死した身である私を神は迎え入れてはくれずに、このような訳の分からない世界へと寄越したのには目覚めた当初は恨んだものだ。なにせ、死後の安寧の中であの二人の行く末を見守るつもりでいたのだからそれも当然の話だ。だから、私を呼び出したふざけた人間を噛み殺してやろうとあの小娘に襲い掛かった。だが、あの人間の小娘、ルイズのあのおびえた表情を見て、昔の、まだ幼かった頃の私の娘を思い出した。訳も分からず親に捨てられ、私のもとへ捧げられて間もないころのサンの表情と重なって見えてしまったのだ。だから、本当ならあの小娘の首を噛み千切り終いにするはずだったが、冗談と言ってやめにした。そして、あの小娘の願い通り、小娘の使い魔になった。

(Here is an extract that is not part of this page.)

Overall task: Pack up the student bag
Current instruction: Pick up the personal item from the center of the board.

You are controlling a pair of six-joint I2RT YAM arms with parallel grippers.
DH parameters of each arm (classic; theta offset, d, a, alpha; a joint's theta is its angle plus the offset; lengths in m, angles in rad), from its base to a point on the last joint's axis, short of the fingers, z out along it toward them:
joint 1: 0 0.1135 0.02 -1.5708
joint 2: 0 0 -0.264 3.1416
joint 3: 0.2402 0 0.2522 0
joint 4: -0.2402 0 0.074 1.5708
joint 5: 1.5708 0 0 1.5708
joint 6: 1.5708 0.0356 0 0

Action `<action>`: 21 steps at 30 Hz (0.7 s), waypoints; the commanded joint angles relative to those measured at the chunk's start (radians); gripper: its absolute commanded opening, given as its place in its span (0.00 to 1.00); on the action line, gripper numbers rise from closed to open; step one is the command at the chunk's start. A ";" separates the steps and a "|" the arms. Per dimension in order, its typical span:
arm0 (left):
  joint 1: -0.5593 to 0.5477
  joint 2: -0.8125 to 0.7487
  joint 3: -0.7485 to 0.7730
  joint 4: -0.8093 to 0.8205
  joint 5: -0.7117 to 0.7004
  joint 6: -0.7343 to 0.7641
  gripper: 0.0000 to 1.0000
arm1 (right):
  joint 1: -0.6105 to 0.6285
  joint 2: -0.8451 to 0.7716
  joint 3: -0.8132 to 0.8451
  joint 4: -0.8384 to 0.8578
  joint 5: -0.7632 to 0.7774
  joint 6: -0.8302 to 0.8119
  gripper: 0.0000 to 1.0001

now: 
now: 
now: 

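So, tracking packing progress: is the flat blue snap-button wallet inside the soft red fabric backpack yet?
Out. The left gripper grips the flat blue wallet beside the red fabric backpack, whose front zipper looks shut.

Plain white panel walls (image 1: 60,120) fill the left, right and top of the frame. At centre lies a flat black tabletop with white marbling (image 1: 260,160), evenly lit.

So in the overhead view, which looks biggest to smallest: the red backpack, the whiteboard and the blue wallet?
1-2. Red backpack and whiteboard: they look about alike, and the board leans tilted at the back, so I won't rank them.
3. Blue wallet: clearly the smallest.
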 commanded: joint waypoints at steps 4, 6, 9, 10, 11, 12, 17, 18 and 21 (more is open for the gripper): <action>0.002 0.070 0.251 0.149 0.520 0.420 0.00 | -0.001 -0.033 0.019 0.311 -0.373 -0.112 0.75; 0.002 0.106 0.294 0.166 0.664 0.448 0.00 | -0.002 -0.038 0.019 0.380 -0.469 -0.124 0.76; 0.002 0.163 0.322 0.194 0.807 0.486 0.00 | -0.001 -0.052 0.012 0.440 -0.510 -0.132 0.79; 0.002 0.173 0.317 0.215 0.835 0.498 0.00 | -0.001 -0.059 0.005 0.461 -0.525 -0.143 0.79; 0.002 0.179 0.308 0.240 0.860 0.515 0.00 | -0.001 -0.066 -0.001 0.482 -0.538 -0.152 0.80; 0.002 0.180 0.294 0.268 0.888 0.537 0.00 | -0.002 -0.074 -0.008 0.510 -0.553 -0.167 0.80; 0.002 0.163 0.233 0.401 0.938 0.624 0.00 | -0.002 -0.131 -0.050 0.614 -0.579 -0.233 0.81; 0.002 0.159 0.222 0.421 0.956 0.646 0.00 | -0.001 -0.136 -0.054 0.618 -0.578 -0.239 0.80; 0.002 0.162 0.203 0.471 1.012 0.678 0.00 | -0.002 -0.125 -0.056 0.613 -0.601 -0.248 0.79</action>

私は人間のすべてを信頼しているわけではない。だが、いがみ合う理由もない今はもはやどうでもよい存在となった。あの小娘はサンではないが、あやつが死ぬまでの間は付き合ってやろう。たった数十年、人間の寿命など短いものだ。その間付き合ってやればあの小娘も満足だろう。けれど、その間にもし、この世界の人間共が私やあの小娘に危害を加えようものなら、私は喜んで人間共の肢体を噛み砕いてやる。

 

(まあ、それがあればの話だが・・・)

 

そうならないことを願いつつ、モロは静かに二つの月を眺め、その夜を過ごした。